His relationship with his Assyrian counterpart, Tukultī-apil-Ešarra, was antagonistic and he launched a raid early in his reign into Assyria, capturing the cultic idols of Adad and Šala from Ekallāte, a town only around thirty miles from Assur. For his part, Tukultī-apil-Ešarra led several retaliatory raids into the heartland of Babylonia, recalled with typical bombastic rhetoric:

I marched to the land of Karduniaš. I conquered the cities Dūr-Kurigalzu, Sippar of Šamaš, Sippar of Anunitu, Babylon and Upi, the great shrine of Karduniaš, including their fortresses.
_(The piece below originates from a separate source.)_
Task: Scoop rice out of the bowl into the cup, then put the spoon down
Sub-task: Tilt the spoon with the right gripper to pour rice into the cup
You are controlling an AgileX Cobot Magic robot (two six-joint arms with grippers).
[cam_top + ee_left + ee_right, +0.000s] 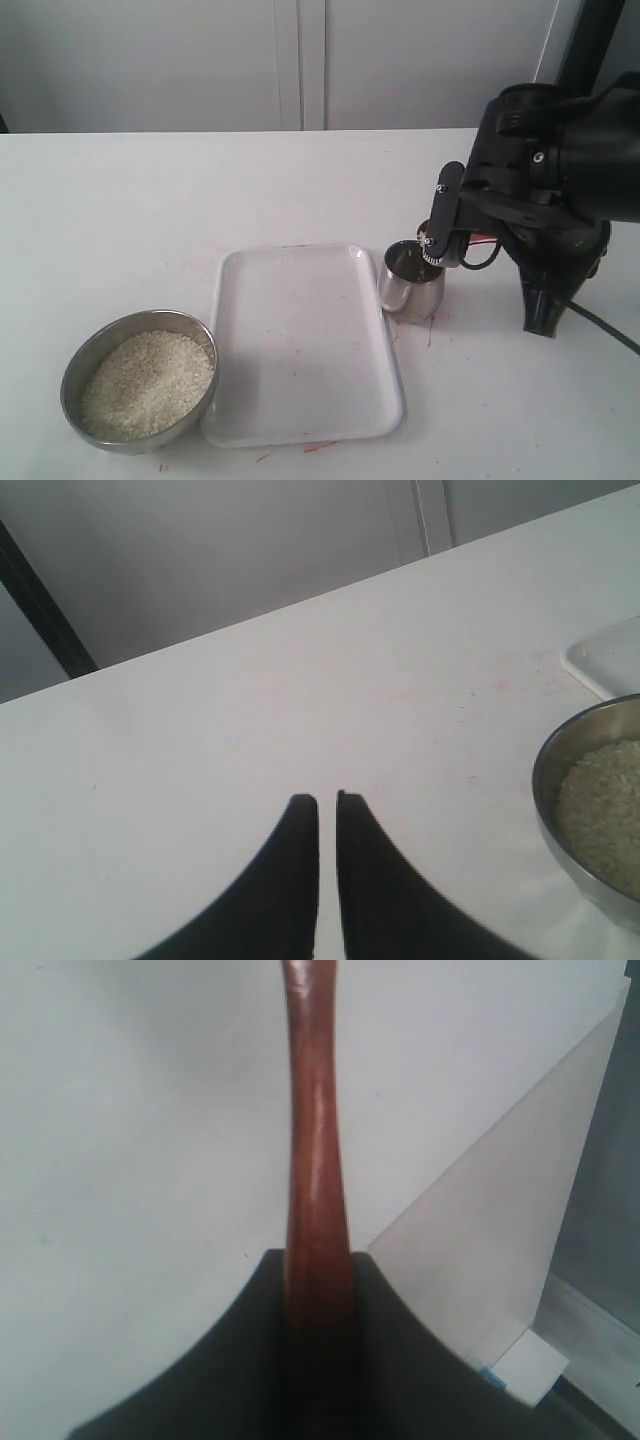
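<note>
The wide grey bowl [95,350] stands at the front left, filled with off-white rice [148,383]. The small shiny cup [408,293] stands just right of the tray. My right gripper [440,238] hangs at the cup's rim. In the right wrist view, my right gripper [315,1257] is shut on the reddish-brown spoon handle [312,1130]; the spoon's oval end is out of view. My left gripper [327,798] is shut with nothing in it, hovering over the table beside the bowl [560,760] and its rice [608,810]. It does not show in the exterior view.
A white rectangular tray [300,340] lies between bowl and cup, and its corner [610,660] shows in the left wrist view. The bulky black right arm [560,170] fills the right side. A dark cable [605,328] trails off to the right.
</note>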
I massacred them in great number. I plundered countless amounts of their booty. I conquered the palaces of Babylon belonging to Marduk-nādin-aḫḫē, the king of Karduniaš, and I burned them with fire. Twice I drew up a battle line of chariots against Marduk-nādin-aḫḫē, the king of Karduniaš, and I defeated him.
— Tukultī-apil-Ešarra, Building Inscription, lines 37 to 40.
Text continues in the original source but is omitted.